Centre des médias

Noyade

Aide-mémoire N°347
Octobre 2012


Principaux faits

  • La noyade est la troisième cause de décès par traumatisme non intentionnel dans le monde et représente 7% de l’ensemble des décès par traumatisme.
  • On estime à 388 000 le nombre annuel de décès par noyade au niveau mondial.
  • Il se peut que les estimations mondiales sous évaluent sensiblement le problème effectif de santé publique posé par la noyade.
  • Ce sont les enfants, les personnes de sexe masculin et les personnes qui sont souvent en contact avec l’eau qui sont le plus exposés à la noyade.
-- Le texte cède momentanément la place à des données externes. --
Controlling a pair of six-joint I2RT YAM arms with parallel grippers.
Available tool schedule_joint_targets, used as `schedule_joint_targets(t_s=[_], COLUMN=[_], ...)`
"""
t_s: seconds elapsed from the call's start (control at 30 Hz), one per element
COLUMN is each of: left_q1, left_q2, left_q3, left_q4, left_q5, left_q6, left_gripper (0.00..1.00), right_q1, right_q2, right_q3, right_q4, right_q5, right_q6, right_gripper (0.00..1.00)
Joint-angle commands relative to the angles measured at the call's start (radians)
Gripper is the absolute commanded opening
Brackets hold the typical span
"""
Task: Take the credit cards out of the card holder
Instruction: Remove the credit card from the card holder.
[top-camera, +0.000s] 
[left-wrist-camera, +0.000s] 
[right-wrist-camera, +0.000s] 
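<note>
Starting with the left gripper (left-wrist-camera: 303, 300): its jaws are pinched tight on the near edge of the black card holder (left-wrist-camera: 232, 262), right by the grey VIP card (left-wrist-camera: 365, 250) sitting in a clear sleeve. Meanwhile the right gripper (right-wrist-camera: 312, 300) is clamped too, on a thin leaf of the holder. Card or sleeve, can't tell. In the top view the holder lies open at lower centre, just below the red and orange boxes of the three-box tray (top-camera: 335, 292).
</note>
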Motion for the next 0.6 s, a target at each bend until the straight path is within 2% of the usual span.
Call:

La noyade est le processus d’altération de la fonction respiratoire résultant d’une submersion/immersion dans un liquide; le sujet en sort indemne, avec une pathologie, ou il décède.

Ampleur du problème

D’après les estimations, 388 000 personnes sont mortes par noyade en 2004; il s’agit donc d’un problème majeur de santé publique à l’échelle mondiale. Les traumatismes représentent près de 10% de la mortalité totale au niveau mondial. La noyade est la troisième cause de décès par traumatisme non intentionnel – soit 7% de l’ensemble des décès liés à des traumatismes.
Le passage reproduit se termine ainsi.